Work order
Work out how many lines below contain "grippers", then write only that number.

Collected material
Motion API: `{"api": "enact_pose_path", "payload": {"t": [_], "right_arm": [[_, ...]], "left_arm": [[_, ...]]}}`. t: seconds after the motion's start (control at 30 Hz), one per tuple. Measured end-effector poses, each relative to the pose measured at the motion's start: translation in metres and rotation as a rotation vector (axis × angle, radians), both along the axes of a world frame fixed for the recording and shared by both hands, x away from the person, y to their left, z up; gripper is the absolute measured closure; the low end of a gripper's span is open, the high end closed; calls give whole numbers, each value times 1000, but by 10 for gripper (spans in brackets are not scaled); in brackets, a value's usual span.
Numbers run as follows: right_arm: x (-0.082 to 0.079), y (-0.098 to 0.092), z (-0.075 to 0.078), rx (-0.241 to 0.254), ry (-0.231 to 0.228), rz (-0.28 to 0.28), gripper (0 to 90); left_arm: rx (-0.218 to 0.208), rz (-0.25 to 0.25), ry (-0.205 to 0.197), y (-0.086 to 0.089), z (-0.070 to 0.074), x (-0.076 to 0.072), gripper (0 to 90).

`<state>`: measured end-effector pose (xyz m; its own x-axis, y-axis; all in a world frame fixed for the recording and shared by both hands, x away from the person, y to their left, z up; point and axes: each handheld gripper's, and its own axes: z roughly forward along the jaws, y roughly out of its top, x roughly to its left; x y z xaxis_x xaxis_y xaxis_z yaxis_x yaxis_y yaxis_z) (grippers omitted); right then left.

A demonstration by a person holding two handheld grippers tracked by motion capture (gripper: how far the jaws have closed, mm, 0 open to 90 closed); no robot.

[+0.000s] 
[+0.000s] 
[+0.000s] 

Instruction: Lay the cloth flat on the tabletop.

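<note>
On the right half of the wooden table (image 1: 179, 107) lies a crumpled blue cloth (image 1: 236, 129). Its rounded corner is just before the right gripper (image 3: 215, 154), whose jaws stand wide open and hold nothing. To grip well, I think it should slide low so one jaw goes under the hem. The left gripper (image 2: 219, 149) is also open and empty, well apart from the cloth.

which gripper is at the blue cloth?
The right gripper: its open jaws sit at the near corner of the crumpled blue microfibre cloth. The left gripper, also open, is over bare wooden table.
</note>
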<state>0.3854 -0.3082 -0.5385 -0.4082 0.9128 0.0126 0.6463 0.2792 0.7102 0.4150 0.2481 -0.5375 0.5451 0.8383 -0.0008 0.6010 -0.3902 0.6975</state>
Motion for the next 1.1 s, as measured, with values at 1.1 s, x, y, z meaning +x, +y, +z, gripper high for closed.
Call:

Output of the task
2